Devlet için ayrı bir medya politikası hazırlayan ve tüm bilgi, haber ve yayın konularından sorumlu olan bir Genel Müdür tarafından yönetilen bir medya organı vardır. Danışma ve muhasebe işleri için seçilmiş ümmet Meclis vardır.

İslâm devlet organları işte bu şekilde tekâmül eder. Bütün işleri üstlenen ve bütün dairelerde çalışanları olan bu organların somutlaştırdığı devlet aslında budur ve bunların ilk ve son sorumlusu hâkim olan halifedir ve o sultandır. Millet, kendisine ait olan bu yetkiden dolayı onu yetkilendirmiştir.   

Diğer ülkelerin de yürütme organları vardır, ancak tanımları, anlamları ve yetkileri farklıdır.
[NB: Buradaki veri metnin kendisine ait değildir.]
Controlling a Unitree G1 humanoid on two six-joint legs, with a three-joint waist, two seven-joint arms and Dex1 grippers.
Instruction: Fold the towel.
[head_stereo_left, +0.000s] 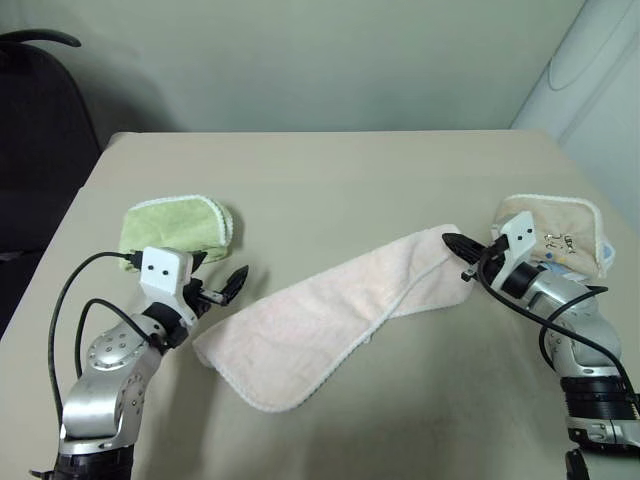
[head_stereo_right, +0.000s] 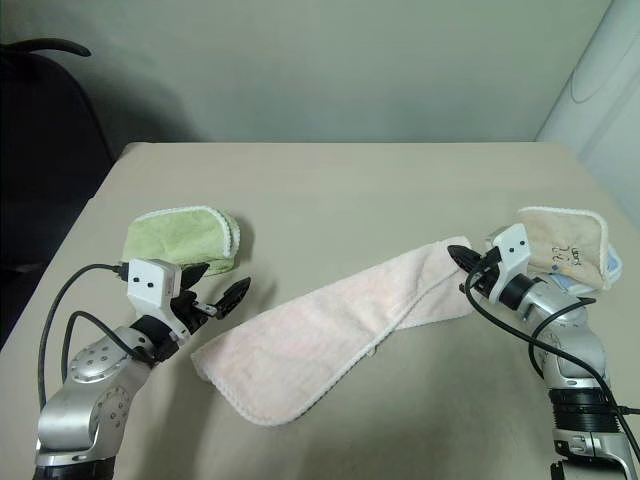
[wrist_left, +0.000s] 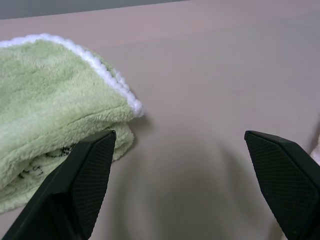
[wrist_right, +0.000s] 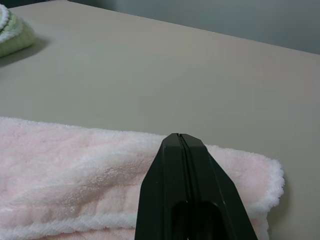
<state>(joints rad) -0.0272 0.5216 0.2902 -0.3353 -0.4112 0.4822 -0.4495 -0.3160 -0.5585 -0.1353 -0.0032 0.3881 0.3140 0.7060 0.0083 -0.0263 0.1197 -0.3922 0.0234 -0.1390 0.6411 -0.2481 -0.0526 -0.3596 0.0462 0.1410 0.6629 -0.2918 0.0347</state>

Bunlar arasında imparatorluk, monarşi ve cumhuriyet bulunmaktadır. Monarşi ya Arap ülkelerindeki monarşiler gibi mutlaktır ve kralın yetkilerine sahiptir ya da Avrupa’daki monarşiler gibi parlamenterdir ve yetkiler parlamento tarafından oluşturulan hükümetin elindedir. Cumhuriyet ya yetkilerin cumhuriyet başkanının elinde olduğu Amerika gibi mutlaktır ya da yetkilerin hükümete ait olduğu Almanya gibi parlamenter bir cumhuriyettir. Devletin şeklini yansıtmak ya da güçleri yansıtmak için değişebilirler. Güçler ayrılığı dedikleri gibi birden fazla güçleri vardır: yasama, yürütme ve yargı.
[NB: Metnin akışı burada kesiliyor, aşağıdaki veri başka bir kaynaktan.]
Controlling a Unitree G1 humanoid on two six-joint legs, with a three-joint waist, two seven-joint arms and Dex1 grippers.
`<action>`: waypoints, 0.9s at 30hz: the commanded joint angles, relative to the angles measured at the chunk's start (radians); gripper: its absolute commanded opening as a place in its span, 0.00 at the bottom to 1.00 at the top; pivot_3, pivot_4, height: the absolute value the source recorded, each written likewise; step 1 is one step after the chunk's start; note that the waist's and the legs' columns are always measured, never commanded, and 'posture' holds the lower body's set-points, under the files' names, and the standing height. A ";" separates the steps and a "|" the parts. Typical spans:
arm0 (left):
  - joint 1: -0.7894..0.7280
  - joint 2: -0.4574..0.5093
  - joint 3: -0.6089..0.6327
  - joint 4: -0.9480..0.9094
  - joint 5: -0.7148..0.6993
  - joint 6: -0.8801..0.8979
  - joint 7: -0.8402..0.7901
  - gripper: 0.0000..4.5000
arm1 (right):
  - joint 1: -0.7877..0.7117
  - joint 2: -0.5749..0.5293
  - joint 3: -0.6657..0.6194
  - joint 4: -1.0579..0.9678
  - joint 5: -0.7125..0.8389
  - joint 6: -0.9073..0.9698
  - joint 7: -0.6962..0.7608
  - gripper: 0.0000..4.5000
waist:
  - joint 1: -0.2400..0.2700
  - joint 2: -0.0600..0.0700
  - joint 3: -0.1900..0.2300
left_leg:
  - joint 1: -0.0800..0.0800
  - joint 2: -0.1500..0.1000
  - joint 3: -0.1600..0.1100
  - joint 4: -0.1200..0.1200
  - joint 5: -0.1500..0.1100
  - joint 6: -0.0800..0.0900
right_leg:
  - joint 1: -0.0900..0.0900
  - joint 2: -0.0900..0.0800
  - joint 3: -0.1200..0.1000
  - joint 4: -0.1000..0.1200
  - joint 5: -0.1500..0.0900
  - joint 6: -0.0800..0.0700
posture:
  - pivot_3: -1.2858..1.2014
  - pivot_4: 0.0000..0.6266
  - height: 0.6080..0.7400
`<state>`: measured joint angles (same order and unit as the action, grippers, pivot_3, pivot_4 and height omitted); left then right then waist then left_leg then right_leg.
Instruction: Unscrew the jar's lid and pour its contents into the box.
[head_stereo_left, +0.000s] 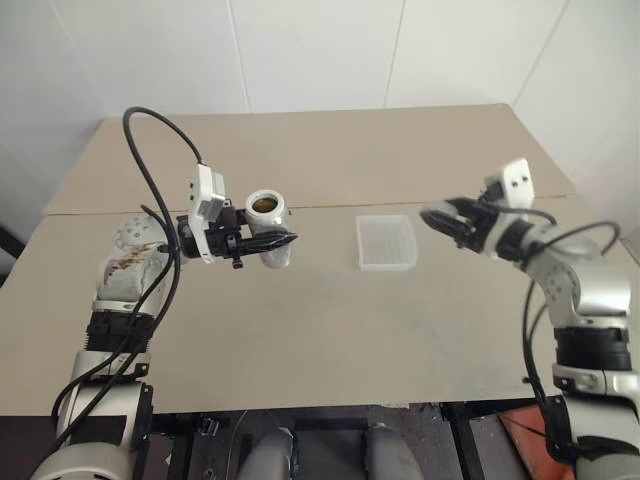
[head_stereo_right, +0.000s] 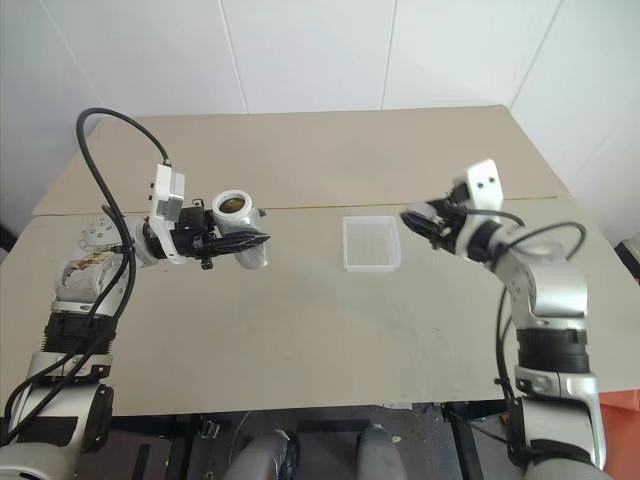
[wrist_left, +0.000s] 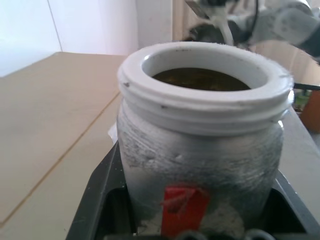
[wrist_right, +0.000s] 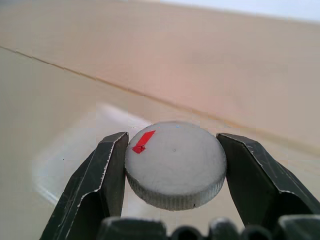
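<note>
While the left gripper (head_stereo_left: 270, 241) holds the jar (head_stereo_left: 269, 226) upright above the left part of the table (head_stereo_left: 300, 330), the two black fingers lie level across the jar's lower body, one on each side, clamped against its clear wall. In the left wrist view the jar (wrist_left: 200, 150) stands between those fingers (wrist_left: 95, 200), its red stripe (wrist_left: 184, 209) facing the wrist and its white threaded mouth open at the top. Inside the mouth the brown contents (wrist_left: 200, 80) show as a dark mass near the rim.

Over on the right side, the right gripper (head_stereo_left: 440, 217) is closed on the lid (wrist_right: 175, 164). The grey cap sits flat between the two finger pads (wrist_right: 107, 170), pinched at its ribbed edge from both sides, its flat face with a small red mark turned up toward the wrist camera.

Between the two grippers the box (head_stereo_left: 385, 241) lies flat on the table, just near of the seam that crosses the tabletop. It is to the right of the jar and to the left of the lid, closer to the right gripper, and touches neither.
</note>
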<state>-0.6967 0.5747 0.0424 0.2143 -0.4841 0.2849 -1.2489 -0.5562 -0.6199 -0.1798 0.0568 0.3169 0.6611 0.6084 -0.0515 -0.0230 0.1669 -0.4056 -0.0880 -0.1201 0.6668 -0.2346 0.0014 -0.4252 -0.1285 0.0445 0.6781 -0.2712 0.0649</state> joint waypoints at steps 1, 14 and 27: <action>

Bu ülkelerin rejimlerinin hepsi İslam’a aykırıdır. Egemenlik halka aittir yani yasamayı halk yapar. Yönetim de yönetim uygulayacağı kanunların yapılması da halka aittir ve buna demokrasi denir veya egemenlik tamamen hükümdara aittir ve buna da diktatörlük denir.

İslam’da hüküm, kanun koymak Allah’a aittir, dolayısıyla egemenlik şeriatındır. Halife şeriattan hükümler alır ve bunları halka uygulayacağı kanunlar haline getirir.

Devlet, insanların işlerini yönetmek, çıkarlarının gereğini yapmak, can, namus ve mal güvenliklerini sağlamak, anlaşmazlıklarını çözmek, herkese hakkını vermek ve herkesi kendisine, bakmakla yükümlü olduğu kişilere, ümmetine ve dinine karşı görevleriyle yükümlü kılmak için temel bir ihtiyaçtır. Devlet olmadan bunlar yoktur ve var olamazlar. Eğer istemedikleri bir yürütme organına tabi olurlarsa veya inançlarından kaynaklanmayan, kavramlarına, standartlarına ve inançlarına aykırı sistemlere, anayasalara ve yasalara zorlanırlarsa, Mustafa Kemal’in İngiliz efendilerinin emirlerini yerine getirip bir cumhuriyet ilan ettiğinde ve ardından hilafeti kaldırdığında ve devlet İslam dışı hale geldiğinde olduğu gibi. Benzer şekilde İngiliz ve Fransız sömürgeciler, hilafetin yıkılmasından sonra işgal ettikleri ve sömürgeleştirdikleri Müslüman ülkelerde gayri İslami devletler kurdular. Devletin yıkılması, ona dayanan ve bir yürütme organında, anayasalarda, yasalarda ve politikalarda somutlaşan fikrin yıkılmasıyla olur. Değişecekleri zaman hepsini değiştirmeleri gerekir.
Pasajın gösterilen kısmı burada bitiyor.